## SOURCE DATA
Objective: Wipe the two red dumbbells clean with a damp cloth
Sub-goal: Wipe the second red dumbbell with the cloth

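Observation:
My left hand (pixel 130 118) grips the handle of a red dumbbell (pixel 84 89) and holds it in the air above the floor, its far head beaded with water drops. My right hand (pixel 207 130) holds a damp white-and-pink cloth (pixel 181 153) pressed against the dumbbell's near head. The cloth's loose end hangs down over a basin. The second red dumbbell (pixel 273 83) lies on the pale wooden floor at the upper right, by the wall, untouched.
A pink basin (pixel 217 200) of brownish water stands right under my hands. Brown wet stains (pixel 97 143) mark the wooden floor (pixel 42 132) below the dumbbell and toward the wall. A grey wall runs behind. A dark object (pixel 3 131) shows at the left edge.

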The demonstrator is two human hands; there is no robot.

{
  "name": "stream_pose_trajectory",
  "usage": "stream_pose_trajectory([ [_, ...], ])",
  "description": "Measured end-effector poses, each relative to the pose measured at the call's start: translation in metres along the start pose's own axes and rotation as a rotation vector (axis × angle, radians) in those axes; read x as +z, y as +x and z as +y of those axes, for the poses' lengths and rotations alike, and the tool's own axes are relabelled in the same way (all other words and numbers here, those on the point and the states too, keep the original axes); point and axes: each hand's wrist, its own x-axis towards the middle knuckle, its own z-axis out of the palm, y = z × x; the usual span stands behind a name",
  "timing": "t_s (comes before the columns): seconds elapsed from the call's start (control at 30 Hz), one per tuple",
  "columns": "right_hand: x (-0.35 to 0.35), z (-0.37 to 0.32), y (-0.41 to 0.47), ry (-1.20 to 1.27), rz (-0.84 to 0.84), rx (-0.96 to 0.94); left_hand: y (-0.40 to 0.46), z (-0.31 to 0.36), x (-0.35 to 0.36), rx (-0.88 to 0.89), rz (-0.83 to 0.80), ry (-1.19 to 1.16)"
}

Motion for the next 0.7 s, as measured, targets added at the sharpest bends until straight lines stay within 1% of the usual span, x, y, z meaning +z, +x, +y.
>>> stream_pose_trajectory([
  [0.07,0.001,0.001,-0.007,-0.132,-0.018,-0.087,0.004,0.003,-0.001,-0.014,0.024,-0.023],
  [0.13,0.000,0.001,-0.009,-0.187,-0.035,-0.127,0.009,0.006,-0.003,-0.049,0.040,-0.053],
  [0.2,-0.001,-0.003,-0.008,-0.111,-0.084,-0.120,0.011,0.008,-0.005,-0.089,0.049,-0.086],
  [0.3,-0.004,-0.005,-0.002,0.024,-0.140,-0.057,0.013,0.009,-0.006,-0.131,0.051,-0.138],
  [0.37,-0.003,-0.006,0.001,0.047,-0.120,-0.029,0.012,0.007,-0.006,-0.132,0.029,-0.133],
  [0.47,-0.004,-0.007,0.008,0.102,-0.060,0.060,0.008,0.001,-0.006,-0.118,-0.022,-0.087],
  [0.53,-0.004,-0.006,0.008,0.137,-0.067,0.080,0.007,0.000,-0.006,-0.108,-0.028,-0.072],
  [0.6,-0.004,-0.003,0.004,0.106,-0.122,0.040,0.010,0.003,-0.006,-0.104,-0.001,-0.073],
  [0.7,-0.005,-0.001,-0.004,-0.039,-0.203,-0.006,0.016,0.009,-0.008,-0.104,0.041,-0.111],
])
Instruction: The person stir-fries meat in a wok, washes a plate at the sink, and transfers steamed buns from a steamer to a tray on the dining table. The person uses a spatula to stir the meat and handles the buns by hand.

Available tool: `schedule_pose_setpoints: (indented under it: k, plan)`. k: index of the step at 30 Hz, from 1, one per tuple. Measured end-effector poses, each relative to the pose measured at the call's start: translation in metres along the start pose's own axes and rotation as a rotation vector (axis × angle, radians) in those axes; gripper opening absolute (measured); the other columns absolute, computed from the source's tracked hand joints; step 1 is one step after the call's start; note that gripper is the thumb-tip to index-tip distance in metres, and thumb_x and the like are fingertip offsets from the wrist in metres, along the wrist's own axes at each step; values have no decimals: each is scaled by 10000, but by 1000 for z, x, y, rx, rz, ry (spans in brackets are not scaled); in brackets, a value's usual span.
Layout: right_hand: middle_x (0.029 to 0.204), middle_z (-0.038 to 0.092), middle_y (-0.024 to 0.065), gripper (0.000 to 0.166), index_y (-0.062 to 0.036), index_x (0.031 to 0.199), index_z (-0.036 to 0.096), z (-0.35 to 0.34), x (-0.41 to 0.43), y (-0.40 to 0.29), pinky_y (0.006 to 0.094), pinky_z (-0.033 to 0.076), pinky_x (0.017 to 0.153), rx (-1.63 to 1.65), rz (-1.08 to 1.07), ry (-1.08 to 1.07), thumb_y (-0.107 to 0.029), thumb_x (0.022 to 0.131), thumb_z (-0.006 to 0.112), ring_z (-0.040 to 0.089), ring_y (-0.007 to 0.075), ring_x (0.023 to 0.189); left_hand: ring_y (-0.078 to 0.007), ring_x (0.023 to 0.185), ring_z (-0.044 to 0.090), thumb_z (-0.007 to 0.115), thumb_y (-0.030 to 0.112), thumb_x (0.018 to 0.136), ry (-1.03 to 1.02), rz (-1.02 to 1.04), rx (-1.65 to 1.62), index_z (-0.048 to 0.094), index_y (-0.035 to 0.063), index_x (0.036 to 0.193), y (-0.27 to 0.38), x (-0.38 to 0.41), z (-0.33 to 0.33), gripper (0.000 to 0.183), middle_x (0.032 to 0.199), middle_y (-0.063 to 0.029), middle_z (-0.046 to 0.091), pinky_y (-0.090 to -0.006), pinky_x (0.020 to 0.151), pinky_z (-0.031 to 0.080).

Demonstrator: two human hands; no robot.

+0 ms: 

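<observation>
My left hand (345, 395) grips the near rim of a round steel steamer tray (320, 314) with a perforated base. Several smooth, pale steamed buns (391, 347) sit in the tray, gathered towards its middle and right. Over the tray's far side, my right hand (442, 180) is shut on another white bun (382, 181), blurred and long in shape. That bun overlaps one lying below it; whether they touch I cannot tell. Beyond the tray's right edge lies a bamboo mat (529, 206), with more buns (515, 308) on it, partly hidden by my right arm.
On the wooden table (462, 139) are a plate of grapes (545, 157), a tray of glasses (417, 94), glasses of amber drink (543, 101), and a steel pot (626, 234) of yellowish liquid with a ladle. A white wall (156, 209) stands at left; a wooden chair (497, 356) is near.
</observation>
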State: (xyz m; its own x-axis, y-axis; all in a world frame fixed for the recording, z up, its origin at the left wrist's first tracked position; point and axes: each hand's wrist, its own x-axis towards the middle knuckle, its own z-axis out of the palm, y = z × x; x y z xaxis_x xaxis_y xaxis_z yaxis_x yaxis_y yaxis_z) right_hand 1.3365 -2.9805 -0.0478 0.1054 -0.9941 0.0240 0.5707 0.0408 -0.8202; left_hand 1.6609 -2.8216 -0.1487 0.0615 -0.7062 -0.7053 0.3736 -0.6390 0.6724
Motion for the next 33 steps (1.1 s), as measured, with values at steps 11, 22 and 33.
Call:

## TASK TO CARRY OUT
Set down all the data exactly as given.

## EXERCISE OUTPUT
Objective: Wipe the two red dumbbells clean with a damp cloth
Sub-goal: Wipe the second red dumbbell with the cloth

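Observation:
My left hand (pixel 130 118) grips the handle of a red dumbbell (pixel 84 89) and holds it in the air above the floor, its far head beaded with water drops. My right hand (pixel 207 130) holds a damp white-and-pink cloth (pixel 181 153) pressed against the dumbbell's near head. The cloth's loose end hangs down over a basin. The second red dumbbell (pixel 273 83) lies on the pale wooden floor at the upper right, by the wall, untouched.
A pink basin (pixel 217 200) of brownish water stands right under my hands. Brown wet stains (pixel 97 143) mark the wooden floor (pixel 42 132) below the dumbbell and toward the wall. A grey wall runs behind. A dark object (pixel 3 131) shows at the left edge.
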
The demonstrator is two human hands; there is no robot.

{
  "name": "stream_pose_trajectory",
  "usage": "stream_pose_trajectory([ [_, ...], ])",
  "description": "Measured end-effector poses, each relative to the pose measured at the call's start: translation in metres along the start pose's own axes and rotation as a rotation vector (axis × angle, radians) in those axes; read x as +z, y as +x and z as +y of those axes, for the poses' lengths and rotations alike, and the tool's own axes are relabelled in the same way (all other words and numbers here, those on the point and the states too, keep the original axes); point and axes: each hand's wrist, its own x-axis towards the middle knuckle, its own z-axis out of the palm, y = z × x; the usual span stands behind a name",
  "timing": "t_s (comes before the columns): seconds elapsed from the call's start (control at 30 Hz), one per tuple",
  "columns": "right_hand: x (-0.35 to 0.35), z (-0.37 to 0.32), y (-0.41 to 0.47), ry (-1.20 to 1.27), rz (-0.84 to 0.84), rx (-0.96 to 0.94); left_hand: y (-0.40 to 0.46), z (-0.31 to 0.36), x (-0.35 to 0.36), rx (-0.88 to 0.89), rz (-0.83 to 0.80), ry (-1.19 to 1.16)"
}

Motion for the next 0.7 s, as measured, targets added at the sharpest bends until straight lines stay within 1% of the usual span, x, y, z meaning +z, +x, +y.
>>> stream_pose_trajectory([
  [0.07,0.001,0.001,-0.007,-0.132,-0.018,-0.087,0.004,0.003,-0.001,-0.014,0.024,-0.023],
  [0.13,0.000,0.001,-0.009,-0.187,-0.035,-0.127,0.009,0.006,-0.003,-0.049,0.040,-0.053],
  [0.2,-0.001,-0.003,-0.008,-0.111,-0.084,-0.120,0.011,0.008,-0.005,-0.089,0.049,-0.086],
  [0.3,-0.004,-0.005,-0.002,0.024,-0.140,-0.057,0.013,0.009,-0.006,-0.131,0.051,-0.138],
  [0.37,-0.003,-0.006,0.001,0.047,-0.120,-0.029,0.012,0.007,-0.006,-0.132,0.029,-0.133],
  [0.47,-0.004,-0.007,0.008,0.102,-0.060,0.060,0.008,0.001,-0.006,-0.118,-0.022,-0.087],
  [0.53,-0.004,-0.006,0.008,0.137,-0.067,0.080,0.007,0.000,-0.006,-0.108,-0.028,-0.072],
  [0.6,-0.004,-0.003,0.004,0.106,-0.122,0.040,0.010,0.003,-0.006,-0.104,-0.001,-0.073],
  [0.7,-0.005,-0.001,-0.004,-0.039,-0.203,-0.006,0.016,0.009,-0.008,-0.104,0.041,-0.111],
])
Instruction: The person stir-fries meat in a wok, washes a plate at the sink, and transfers steamed buns from a steamer to a tray on the dining table. The person uses a spatula to stir the meat and handles the buns by hand.

Available tool: `schedule_pose_setpoints: (indented under it: k, plan)`. k: index of the step at 30 Hz, from 1, one per tuple. Measured end-effector poses, each relative to the pose measured at the call's start: translation in metres along the start pose's own axes and rotation as a rotation vector (axis × angle, radians) in those axes; gripper opening absolute (measured); the other columns absolute, computed from the source's tracked hand joints; step 1 is one step after the call's start; note that gripper is the thumb-tip to index-tip distance in metres, and thumb_x and the like are fingertip offsets from the wrist in metres, along the wrist's own axes at each step; values have no decimals: each is scaled by 10000, but by 1000 for z, x, y, rx, rz, ry (spans in brackets are not scaled); in brackets, a value's usual span.
Layout: right_hand: middle_x (0.029 to 0.204), middle_z (-0.038 to 0.092), middle_y (-0.024 to 0.065), gripper (0.000 to 0.166), index_y (-0.062 to 0.036), index_x (0.031 to 0.199), index_z (-0.036 to 0.096), z (-0.35 to 0.34), x (-0.41 to 0.43), y (-0.40 to 0.29), pinky_y (0.006 to 0.094), pinky_z (-0.033 to 0.076), pinky_x (0.017 to 0.153), rx (-1.63 to 1.65), rz (-1.08 to 1.07), ry (-1.08 to 1.07), thumb_y (-0.107 to 0.029), thumb_x (0.022 to 0.131), thumb_z (-0.006 to 0.112), ring_z (-0.040 to 0.089), ring_y (-0.007 to 0.075), ring_x (0.023 to 0.189); left_hand: ring_y (-0.078 to 0.007), ring_x (0.023 to 0.185), ring_z (-0.044 to 0.090), thumb_z (-0.007 to 0.115), thumb_y (-0.030 to 0.112), thumb_x (0.018 to 0.136), ry (-1.03 to 1.02), rz (-1.02 to 1.04), rx (-1.65 to 1.62), index_z (-0.048 to 0.094), index_y (-0.035 to 0.063), index_x (0.036 to 0.193), y (-0.27 to 0.38), x (-0.38 to 0.41), z (-0.33 to 0.33), gripper (0.000 to 0.183), middle_x (0.032 to 0.199), middle_y (-0.063 to 0.029), middle_z (-0.046 to 0.091), pinky_y (-0.090 to -0.006), pinky_x (0.020 to 0.151), pinky_z (-0.031 to 0.080).

Demonstrator: two human hands; no robot.

+0 ms: 

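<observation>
My left hand (345, 395) grips the near rim of a round steel steamer tray (320, 314) with a perforated base. Several smooth, pale steamed buns (391, 347) sit in the tray, gathered towards its middle and right. Over the tray's far side, my right hand (442, 180) is shut on another white bun (382, 181), blurred and long in shape. That bun overlaps one lying below it; whether they touch I cannot tell. Beyond the tray's right edge lies a bamboo mat (529, 206), with more buns (515, 308) on it, partly hidden by my right arm.
On the wooden table (462, 139) are a plate of grapes (545, 157), a tray of glasses (417, 94), glasses of amber drink (543, 101), and a steel pot (626, 234) of yellowish liquid with a ladle. A white wall (156, 209) stands at left; a wooden chair (497, 356) is near.
</observation>
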State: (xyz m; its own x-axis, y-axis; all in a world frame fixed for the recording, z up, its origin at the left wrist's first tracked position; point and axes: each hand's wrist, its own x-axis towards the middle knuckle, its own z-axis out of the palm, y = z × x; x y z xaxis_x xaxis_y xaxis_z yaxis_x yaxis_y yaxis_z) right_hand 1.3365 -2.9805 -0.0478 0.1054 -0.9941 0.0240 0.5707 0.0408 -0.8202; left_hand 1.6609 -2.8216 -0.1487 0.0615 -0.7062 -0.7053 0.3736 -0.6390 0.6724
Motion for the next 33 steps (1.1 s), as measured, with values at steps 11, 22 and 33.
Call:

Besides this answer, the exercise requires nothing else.